Dr. Davesh Soneji, Associate Professor of South Asian Religions in the Faculty of Religious Studies, McGill University, Canada delivered a lecture on Tukaram in the Tamil Country: Marathi Kirtan, Multilingualism, and the Making of South Indian Musical Tradition at the University of Hyderabad (UoH) on 12th December 2014. The talk was organized by the S N School of Arts and Communication as part of the ongoing programme of research in visual culture.
Davesh Soneji traced the journey of the Marathi Varkari and Ramdasi kirtan to the court of Thanjavur in Tamil-speaking South India during the earliest phases of the establishment of Maratha power at the end of the seventeenth century. These traditions, which became embedded in a form of religious practice known as bhajana sampradaya, survived largely through institutions known as Ramdasimaths in Thanjavur city and the nearby Mannargudi. The maths received patronage from Marathi-speaking desastha Brahmins in the region and also from the Thanjavur court itself, he added.

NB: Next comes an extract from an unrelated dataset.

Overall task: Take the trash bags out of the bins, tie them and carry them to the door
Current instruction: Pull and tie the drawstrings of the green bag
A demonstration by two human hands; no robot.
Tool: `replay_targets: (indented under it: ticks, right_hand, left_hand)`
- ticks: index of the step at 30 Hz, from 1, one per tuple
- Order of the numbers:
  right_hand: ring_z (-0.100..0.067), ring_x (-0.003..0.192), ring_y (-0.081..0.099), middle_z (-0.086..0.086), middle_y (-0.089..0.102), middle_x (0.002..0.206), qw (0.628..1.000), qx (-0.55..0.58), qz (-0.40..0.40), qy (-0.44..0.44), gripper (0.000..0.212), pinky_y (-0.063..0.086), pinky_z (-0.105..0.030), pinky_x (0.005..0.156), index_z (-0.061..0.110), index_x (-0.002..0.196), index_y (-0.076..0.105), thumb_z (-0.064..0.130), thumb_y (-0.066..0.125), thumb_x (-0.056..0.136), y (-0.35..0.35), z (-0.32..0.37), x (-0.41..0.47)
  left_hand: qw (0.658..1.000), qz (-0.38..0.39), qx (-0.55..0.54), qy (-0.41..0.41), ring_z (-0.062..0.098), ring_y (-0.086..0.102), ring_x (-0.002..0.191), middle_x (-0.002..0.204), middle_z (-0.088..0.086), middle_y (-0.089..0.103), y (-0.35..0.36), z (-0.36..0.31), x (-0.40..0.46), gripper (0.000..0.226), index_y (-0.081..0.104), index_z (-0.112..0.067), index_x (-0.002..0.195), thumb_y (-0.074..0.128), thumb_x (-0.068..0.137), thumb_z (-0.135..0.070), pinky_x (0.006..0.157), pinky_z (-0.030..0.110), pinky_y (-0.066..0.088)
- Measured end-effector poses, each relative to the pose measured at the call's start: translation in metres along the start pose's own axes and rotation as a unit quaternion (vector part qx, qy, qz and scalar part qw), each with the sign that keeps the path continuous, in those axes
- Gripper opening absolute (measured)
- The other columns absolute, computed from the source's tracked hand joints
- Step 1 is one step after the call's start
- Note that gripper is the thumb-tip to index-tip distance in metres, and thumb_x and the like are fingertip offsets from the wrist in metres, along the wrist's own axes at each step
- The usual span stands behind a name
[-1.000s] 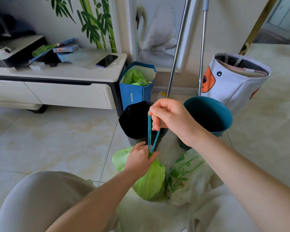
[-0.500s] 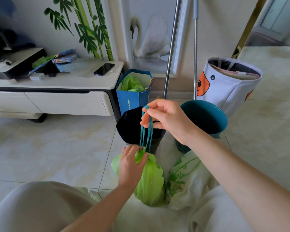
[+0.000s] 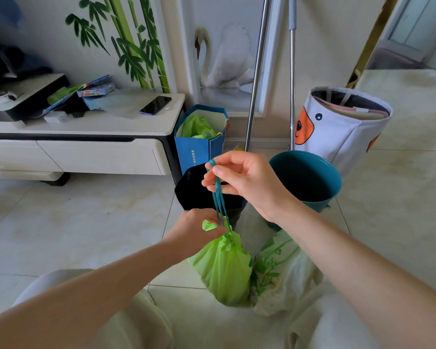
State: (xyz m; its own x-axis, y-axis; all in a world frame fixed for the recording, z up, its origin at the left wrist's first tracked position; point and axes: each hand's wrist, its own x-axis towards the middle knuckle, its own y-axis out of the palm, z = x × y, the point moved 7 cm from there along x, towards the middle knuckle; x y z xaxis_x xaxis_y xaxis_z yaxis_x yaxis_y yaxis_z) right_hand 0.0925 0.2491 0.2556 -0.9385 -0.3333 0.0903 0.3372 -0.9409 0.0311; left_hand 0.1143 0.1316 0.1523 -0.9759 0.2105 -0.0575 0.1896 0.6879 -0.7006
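Note:
A filled green trash bag (image 3: pixel 223 270) rests on the floor tiles in front of me, its neck gathered tight. My left hand (image 3: pixel 194 230) pinches the bunched neck of the bag. My right hand (image 3: pixel 239 177) is above it, holding the loops of the teal drawstring (image 3: pixel 219 197) stretched upward. Behind the hands stand a bin lined with a black bag (image 3: pixel 204 190) and an unlined teal bin (image 3: pixel 310 180). A white bag with green print (image 3: pixel 280 270) lies next to the green bag on the right.
A blue paper bag (image 3: pixel 199 149) with green plastic inside stands by a low white cabinet (image 3: pixel 86 149) carrying a phone and clutter. Two metal poles (image 3: pixel 256 79) lean on the wall. A white fabric basket (image 3: pixel 342 127) stands at the right. A doorway opens at the far right.
My left hand has slid along the bag's neck, cinching it tighter, while my right hand keeps the drawstring pulled up. The view has shifted slightly.

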Motion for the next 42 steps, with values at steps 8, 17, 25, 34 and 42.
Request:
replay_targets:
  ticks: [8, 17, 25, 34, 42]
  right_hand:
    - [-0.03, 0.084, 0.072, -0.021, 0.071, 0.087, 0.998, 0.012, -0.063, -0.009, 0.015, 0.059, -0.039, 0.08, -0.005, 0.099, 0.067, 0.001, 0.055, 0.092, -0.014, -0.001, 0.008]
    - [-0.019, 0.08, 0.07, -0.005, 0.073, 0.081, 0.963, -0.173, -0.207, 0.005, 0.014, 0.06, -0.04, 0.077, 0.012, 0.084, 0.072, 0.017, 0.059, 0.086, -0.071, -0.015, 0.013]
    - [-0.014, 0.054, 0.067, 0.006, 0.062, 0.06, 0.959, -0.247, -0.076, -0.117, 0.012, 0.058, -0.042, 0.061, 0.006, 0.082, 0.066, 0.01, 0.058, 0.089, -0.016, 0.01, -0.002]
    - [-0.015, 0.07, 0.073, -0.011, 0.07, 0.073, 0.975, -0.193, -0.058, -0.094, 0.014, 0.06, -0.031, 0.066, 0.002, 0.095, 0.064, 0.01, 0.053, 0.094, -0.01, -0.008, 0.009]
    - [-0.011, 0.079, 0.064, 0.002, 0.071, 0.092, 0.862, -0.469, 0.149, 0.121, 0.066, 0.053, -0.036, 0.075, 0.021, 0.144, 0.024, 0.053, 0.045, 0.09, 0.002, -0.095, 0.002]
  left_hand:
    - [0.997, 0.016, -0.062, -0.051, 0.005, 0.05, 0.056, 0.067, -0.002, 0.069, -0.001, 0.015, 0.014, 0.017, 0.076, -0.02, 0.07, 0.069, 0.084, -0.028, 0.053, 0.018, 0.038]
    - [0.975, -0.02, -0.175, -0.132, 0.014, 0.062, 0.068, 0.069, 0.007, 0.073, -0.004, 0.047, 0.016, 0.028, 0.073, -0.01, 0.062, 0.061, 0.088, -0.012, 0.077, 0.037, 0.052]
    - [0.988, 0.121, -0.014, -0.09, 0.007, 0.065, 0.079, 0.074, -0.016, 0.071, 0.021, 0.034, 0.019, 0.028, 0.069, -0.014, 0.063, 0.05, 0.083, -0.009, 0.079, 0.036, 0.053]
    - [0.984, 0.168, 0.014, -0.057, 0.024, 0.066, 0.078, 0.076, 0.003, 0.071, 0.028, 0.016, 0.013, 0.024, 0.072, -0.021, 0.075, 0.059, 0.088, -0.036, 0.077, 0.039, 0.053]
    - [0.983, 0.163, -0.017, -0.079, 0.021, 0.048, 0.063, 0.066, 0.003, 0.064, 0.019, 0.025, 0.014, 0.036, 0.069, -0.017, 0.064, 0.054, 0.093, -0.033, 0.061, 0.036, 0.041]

Soneji made note of how the Marathi kirtan was “indigenized” by the Tamil Smartha Brahmin community in Thanjavur into a uniquely cosmopolitan multilingual, hybrid musical practice was no doubt a mirroring of the Thanjavur court’s own culture of literary polyglossia. In this tradition, the poems of Namdev, Chokhamela, Tukaram, Janabai, Samarth Ramdas and others are brought into a world of not only uniquely “South Indian” ragas and singing-styles, but also into a distinct ritual and mnemonic culture of Tamil Brahmins that includes life-cycle events, temple-style domestic puja, purity laws, and contemporary identity politics.
Illustrating his talk with video clips of formal and informal performances of bhajana sampradaya, Soneji pointed to the ironic ways in which the Marathi kirtan had become integrated into a practice that was essentially Brahminical–and in some ways dissociated from the subaltern roots of many of the compositions.
In the discussion that followed, Soneji emphasized that while his focus had been on uncovering the layers of cultural adaptation that the bhajana sampradaya had undergone, it would be possible to find many such examples across the country, given the scale of migration as well as political, social and cultural movement over the centuries.